» **What the task requires**: Return each line of the data that follows exactly as it reads.

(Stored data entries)

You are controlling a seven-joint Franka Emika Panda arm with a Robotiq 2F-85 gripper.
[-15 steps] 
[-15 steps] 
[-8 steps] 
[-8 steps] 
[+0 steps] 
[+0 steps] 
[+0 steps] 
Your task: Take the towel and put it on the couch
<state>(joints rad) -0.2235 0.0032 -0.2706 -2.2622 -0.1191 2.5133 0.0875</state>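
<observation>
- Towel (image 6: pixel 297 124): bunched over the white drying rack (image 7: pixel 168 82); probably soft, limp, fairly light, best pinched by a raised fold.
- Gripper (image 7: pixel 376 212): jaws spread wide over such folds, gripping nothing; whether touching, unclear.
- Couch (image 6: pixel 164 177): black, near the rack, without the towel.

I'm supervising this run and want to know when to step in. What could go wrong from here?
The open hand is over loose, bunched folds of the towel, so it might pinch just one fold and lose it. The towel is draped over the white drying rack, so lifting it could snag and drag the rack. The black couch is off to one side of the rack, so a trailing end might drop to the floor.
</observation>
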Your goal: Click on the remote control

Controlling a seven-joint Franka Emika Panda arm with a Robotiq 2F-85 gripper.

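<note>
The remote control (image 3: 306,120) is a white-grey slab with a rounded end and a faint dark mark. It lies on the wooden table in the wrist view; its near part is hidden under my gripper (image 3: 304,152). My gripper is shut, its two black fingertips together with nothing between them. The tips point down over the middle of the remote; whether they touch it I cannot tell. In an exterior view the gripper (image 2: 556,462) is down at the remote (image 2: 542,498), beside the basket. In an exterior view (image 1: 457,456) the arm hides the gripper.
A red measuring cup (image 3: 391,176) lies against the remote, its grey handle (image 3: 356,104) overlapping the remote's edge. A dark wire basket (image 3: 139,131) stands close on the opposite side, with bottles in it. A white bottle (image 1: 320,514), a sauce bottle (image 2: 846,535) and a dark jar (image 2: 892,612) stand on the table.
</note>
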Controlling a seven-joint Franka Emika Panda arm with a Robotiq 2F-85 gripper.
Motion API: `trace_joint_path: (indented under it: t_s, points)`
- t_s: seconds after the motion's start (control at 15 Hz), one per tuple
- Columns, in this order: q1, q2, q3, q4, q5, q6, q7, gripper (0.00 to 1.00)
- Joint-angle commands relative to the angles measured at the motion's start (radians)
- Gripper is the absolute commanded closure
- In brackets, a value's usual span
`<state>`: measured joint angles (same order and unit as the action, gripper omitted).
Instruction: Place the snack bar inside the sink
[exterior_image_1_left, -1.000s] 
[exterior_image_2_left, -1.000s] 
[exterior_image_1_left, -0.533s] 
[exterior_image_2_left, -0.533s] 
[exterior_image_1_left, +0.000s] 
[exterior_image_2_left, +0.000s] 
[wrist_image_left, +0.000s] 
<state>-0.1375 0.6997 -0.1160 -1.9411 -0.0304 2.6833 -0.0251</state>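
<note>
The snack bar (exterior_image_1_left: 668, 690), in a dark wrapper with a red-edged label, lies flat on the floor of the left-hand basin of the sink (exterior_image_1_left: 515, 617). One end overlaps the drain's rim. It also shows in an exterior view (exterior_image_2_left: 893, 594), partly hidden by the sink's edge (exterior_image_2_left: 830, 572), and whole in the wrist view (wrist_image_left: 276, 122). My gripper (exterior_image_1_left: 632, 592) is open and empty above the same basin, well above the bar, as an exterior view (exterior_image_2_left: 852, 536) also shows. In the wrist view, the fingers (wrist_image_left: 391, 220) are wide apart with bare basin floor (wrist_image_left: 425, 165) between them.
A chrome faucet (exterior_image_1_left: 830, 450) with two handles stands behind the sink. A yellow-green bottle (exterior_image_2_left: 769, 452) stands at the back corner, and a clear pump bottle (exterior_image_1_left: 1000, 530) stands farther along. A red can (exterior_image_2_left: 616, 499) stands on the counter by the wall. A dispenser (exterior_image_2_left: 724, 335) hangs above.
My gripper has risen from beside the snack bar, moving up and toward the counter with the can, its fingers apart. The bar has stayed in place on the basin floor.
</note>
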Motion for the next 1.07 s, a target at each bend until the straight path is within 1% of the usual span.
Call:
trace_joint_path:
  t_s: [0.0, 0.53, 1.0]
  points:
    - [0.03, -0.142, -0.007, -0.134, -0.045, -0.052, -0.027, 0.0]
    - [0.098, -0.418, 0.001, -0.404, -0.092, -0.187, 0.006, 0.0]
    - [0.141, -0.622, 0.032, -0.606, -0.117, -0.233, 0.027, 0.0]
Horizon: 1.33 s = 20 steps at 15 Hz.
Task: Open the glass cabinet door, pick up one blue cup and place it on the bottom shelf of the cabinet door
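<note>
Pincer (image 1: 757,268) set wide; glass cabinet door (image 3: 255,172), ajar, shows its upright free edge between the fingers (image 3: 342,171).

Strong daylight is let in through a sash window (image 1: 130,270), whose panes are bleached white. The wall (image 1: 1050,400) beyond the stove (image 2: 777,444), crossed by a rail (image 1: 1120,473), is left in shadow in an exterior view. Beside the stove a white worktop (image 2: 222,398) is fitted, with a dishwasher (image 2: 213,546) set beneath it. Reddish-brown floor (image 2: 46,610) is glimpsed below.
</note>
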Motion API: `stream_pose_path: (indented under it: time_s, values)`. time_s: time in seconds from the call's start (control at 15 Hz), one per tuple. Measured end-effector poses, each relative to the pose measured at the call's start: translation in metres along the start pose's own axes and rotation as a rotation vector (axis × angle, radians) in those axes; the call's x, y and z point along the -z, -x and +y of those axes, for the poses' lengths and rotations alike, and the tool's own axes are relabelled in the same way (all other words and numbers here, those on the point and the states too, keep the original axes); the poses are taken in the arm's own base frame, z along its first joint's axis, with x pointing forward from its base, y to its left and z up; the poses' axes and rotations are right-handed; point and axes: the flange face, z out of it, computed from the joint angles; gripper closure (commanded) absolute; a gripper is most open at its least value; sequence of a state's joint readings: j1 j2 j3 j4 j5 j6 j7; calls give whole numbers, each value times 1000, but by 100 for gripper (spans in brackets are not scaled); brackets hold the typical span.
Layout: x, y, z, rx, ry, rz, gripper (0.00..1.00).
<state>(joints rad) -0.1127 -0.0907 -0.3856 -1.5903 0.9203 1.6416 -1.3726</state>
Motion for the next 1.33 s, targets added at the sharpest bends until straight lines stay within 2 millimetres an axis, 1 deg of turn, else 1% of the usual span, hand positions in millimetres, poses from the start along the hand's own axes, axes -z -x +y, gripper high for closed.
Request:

» **Reply to the task**:
You are controlling a seven-joint Franka Emika Panda arm with a Robotiq 2F-85 gripper.
[-15 steps] 
[-15 steps] 
[-8 steps] 
[-8 steps] 
[+0 steps] 
[+0 steps] 
[+0 steps] 
Your task: Take the towel and put it on the couch
<state>(joints rad) -0.2235 0.0032 -0.2706 -2.2622 -0.1191 2.5133 0.0875</state>
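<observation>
- Towel (image 6: pixel 297 124): bunched over the white drying rack (image 7: pixel 168 82); probably soft, limp, fairly light, best pinched by a raised fold.
- Gripper (image 7: pixel 376 212): jaws spread wide over such folds, gripping nothing; whether touching, unclear.
- Couch (image 6: pixel 164 177): black, near the rack, without the towel.

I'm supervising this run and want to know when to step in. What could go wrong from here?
The open hand is over loose, bunched folds of the towel, so it might pinch just one fold and lose it. The towel is draped over the white drying rack, so lifting it could snag and drag the rack. The black couch is off to one side of the rack, so a trailing end might drop to the floor.
</observation>
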Your goal: Click on the remote control

Controlling a seven-joint Franka Emika Panda arm with a Robotiq 2F-85 gripper.

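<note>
The remote control (image 3: 306,120) is a white-grey slab with a rounded end and a faint dark mark. It lies on the wooden table in the wrist view; its near part is hidden under my gripper (image 3: 304,152). My gripper is shut, its two black fingertips together with nothing between them. The tips point down over the middle of the remote; whether they touch it I cannot tell. In an exterior view the gripper (image 2: 556,462) is down at the remote (image 2: 542,498), beside the basket. In an exterior view (image 1: 457,456) the arm hides the gripper.
A red measuring cup (image 3: 391,176) lies against the remote, its grey handle (image 3: 356,104) overlapping the remote's edge. A dark wire basket (image 3: 139,131) stands close on the opposite side, with bottles in it. A white bottle (image 1: 320,514), a sauce bottle (image 2: 846,535) and a dark jar (image 2: 892,612) stand on the table.
</note>
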Controlling a seven-joint Franka Emika Panda arm with a Robotiq 2F-85 gripper.
Motion API: `trace_joint_path: (indented under it: t_s, points)`
- t_s: seconds after the motion's start (control at 15 Hz), one per tuple
- Columns, in this order: q1, q2, q3, q4, q5, q6, q7, gripper (0.00 to 1.00)
- Joint-angle commands relative to the angles measured at the motion's start (radians)
- Gripper is the absolute commanded closure
- In brackets, a value's usual span
`<state>`: measured joint angles (same order and unit as the action, gripper omitted).
Instruction: Place the snack bar inside the sink
[exterior_image_1_left, -1.000s] 
[exterior_image_2_left, -1.000s] 
[exterior_image_1_left, -0.533s] 
[exterior_image_2_left, -0.533s] 
[exterior_image_1_left, +0.000s] 
[exterior_image_2_left, +0.000s] 
[wrist_image_left, +0.000s] 
<state>-0.1375 0.6997 -0.1160 -1.9411 -0.0304 2.6833 -0.0251</state>
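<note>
The snack bar (exterior_image_1_left: 668, 690), in a dark wrapper with a red-edged label, lies flat on the floor of the left-hand basin of the sink (exterior_image_1_left: 515, 617). One end overlaps the drain's rim. It also shows in an exterior view (exterior_image_2_left: 893, 594), partly hidden by the sink's edge (exterior_image_2_left: 830, 572), and whole in the wrist view (wrist_image_left: 276, 122). My gripper (exterior_image_1_left: 632, 592) is open and empty above the same basin, well above the bar, as an exterior view (exterior_image_2_left: 852, 536) also shows. In the wrist view, the fingers (wrist_image_left: 391, 220) are wide apart with bare basin floor (wrist_image_left: 425, 165) between them.
A chrome faucet (exterior_image_1_left: 830, 450) with two handles stands behind the sink. A yellow-green bottle (exterior_image_2_left: 769, 452) stands at the back corner, and a clear pump bottle (exterior_image_1_left: 1000, 530) stands farther along. A red can (exterior_image_2_left: 616, 499) stands on the counter by the wall. A dispenser (exterior_image_2_left: 724, 335) hangs above.
My gripper has risen from beside the snack bar, moving up and toward the counter with the can, its fingers apart. The bar has stayed in place on the basin floor.
</note>
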Motion for the next 1.07 s, a target at each bend until the straight path is within 1% of the usual span.
Call:
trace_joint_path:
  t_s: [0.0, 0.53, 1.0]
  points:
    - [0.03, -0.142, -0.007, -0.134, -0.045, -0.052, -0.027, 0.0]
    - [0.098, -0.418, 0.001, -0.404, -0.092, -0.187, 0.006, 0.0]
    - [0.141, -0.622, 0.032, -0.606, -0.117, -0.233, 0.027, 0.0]
Horizon: 1.33 s = 20 steps at 15 Hz.
Task: Open the glass cabinet door, pick up one blue cup and place it on the bottom shelf of the cabinet door
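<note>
Pincer (image 1: 757,268) set wide; glass cabinet door (image 3: 255,172), ajar, shows its upright free edge between the fingers (image 3: 342,171).

Strong daylight is let in through a sash window (image 1: 130,270), whose panes are bleached white. The wall (image 1: 1050,400) beyond the stove (image 2: 777,444), crossed by a rail (image 1: 1120,473), is left in shadow in an exterior view. Beside the stove a white worktop (image 2: 222,398) is fitted, with a dishwasher (image 2: 213,546) set beneath it. Reddish-brown floor (image 2: 46,610) is glimpsed below.
</note>
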Motion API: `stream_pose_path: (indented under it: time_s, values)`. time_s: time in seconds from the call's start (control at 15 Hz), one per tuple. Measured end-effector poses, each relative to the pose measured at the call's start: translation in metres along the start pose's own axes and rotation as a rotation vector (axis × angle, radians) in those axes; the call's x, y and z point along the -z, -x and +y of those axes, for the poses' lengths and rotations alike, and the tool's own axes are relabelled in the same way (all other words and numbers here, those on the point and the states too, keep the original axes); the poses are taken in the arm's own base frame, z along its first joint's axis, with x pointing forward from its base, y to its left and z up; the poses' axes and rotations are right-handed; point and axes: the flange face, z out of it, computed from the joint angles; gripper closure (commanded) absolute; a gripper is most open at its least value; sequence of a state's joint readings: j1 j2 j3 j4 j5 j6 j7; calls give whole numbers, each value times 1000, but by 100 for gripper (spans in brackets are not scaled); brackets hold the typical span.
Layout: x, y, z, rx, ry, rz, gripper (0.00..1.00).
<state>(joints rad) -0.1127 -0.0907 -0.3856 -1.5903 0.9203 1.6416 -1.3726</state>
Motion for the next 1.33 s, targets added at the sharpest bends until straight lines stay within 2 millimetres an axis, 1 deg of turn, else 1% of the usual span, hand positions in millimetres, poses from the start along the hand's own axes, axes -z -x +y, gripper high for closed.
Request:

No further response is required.